• [EXERCISE GOAL] Below is a listing from which only part is wanted; return exactly the lines from the one with "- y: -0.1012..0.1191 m" up to and including the one with "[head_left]".
+ + + + +
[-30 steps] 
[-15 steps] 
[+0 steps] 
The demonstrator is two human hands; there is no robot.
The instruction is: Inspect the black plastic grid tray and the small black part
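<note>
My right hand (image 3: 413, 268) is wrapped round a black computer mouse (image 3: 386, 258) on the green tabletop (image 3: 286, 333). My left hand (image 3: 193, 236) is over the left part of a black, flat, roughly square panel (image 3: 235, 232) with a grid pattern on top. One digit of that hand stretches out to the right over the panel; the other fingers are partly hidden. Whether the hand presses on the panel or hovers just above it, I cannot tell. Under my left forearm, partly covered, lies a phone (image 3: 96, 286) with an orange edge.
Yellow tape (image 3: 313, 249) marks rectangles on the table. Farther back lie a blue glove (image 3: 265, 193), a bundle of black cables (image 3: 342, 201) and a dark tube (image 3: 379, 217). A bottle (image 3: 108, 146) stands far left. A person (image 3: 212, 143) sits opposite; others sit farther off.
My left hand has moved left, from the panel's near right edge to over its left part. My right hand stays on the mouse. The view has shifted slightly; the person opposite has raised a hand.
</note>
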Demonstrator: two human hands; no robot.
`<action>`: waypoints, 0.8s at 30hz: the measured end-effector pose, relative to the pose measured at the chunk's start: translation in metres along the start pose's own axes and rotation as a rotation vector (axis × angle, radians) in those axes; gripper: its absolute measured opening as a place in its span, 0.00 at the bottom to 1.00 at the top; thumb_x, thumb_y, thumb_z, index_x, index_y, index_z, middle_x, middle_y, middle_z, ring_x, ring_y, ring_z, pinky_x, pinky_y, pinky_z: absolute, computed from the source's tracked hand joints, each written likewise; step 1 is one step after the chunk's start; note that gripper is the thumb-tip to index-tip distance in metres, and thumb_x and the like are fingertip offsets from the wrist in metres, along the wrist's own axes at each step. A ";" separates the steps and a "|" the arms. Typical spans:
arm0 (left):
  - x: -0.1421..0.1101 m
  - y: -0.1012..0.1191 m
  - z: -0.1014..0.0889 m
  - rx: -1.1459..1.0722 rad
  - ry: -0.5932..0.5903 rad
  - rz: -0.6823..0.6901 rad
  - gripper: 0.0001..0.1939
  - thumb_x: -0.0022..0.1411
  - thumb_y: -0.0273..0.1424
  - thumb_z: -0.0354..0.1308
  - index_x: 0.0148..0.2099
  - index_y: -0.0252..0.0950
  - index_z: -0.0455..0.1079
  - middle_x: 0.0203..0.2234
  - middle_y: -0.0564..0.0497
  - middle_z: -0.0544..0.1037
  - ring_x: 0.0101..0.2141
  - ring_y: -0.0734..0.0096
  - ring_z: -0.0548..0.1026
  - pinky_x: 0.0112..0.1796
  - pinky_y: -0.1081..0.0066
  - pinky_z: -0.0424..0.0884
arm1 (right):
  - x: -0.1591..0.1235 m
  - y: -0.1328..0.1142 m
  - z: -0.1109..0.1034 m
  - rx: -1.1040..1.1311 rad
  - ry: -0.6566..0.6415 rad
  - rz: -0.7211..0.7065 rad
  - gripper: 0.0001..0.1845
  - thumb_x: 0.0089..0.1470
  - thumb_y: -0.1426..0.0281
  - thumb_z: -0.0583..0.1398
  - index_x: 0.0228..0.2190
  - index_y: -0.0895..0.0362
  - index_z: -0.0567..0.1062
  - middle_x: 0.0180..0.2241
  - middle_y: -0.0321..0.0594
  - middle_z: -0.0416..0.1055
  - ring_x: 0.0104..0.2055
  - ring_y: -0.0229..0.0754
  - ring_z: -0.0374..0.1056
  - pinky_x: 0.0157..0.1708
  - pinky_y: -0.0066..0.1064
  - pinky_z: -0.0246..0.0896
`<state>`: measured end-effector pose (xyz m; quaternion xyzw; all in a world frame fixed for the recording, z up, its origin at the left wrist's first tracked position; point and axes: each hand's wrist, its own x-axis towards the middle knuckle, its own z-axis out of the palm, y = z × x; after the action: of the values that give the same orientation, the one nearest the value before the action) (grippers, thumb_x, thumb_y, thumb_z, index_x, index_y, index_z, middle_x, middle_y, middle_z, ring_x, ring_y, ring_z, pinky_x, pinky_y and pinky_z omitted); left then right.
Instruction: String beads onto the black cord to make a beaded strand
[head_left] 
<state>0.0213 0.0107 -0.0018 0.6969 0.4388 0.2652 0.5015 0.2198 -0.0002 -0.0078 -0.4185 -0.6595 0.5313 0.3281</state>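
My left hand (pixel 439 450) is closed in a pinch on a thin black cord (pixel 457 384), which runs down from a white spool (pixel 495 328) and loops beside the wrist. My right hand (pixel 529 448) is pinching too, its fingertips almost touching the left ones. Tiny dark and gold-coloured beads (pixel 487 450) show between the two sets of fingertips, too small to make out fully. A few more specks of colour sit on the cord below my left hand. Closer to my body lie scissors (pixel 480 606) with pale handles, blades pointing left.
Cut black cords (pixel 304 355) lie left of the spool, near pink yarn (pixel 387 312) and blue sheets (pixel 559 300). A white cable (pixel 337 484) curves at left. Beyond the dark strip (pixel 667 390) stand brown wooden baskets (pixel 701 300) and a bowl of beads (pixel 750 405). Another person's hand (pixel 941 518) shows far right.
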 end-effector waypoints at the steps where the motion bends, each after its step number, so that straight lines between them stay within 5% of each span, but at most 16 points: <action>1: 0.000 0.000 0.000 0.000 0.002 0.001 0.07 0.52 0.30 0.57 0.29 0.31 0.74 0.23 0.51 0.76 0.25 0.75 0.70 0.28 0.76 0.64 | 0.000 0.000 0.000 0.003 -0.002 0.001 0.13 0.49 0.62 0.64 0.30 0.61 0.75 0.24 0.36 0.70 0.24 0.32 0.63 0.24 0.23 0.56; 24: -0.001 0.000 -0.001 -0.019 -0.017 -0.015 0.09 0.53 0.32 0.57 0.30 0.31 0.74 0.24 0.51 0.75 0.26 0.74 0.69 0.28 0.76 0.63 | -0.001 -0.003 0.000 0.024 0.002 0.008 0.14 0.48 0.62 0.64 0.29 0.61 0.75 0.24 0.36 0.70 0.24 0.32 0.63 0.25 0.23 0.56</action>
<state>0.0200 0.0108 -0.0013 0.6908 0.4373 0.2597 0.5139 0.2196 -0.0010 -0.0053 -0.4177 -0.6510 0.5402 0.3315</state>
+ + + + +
• [WORKED SOLUTION]
  - y: -0.1012..0.1191 m
  - z: -0.1014..0.0889 m
  - rx: -1.1459..1.0722 rad
  - ry: -0.5932..0.5903 rad
  - rz: -0.6823..0.6901 rad
  - gripper: 0.0001..0.1939
  - thumb_x: -0.0022..0.1411
  - thumb_y: -0.0273..0.1424
  - thumb_z: -0.0354..0.1308
  - index_x: 0.0148..0.2099
  - index_y: -0.0252..0.0950
  - index_z: -0.0455..0.1079
  - middle_x: 0.0203..0.2234
  - middle_y: -0.0564..0.0497
  - middle_z: -0.0544..0.1037
  - ring_x: 0.0101..0.2141
  - ring_y: -0.0734..0.0096
  - ring_z: -0.0548..0.1026
  - pinky_x: 0.0112..0.1796
  - pinky_y: -0.1081..0.0066
  - pinky_z: -0.0424..0.0884
arm1 (right):
  - x: -0.1591..0.1235 m
  - y: -0.1328..0.1142 m
  - z: -0.1109..0.1034 m
  - rx: -1.1040..1.1311 rad
  - ry: -0.6566..0.6415 rad
  - rz: -0.7211..0.7065 rad
  - gripper: 0.0001..0.1845
  - thumb_x: 0.0089..0.1470
  - thumb_y: -0.1426..0.0281
  - thumb_z: -0.0583..0.1398
  - index_x: 0.0228..0.2190
  - index_y: -0.0895..0.0362
  - index_z: -0.0567..0.1062
  - middle_x: 0.0180..0.2241
  - middle_y: -0.0321..0.0594
  - middle_z: -0.0416..0.1055
  - ring_x: 0.0104..0.2055
  - ring_y: -0.0229..0.0754
  - ring_z: -0.0374..0.1056
  - pinky_x: 0.0157..0.1708
  - pinky_y: -0.0066..0.1064
  - pinky_z: -0.0246..0.0896
`<state>`: measured end-effector pose (xyz m; quaternion xyzw; all in a world frame fixed for the recording, z up, its origin at the left wrist's first tracked position; point and axes: each hand's wrist, its own x-axis towards the middle knuckle, its own z-axis out of the palm, y = z × x; after the action: of the values that give the same orientation, the one nearest the value before the action) (grippers, thumb_x, thumb_y, thumb_z, index_x, index_y, index_z, middle_x, middle_y, middle_z, ring_x, ring_y, ring_z, pinky_x, pinky_y and pinky_z omitted); left then right.
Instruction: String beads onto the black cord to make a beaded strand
[head_left] 

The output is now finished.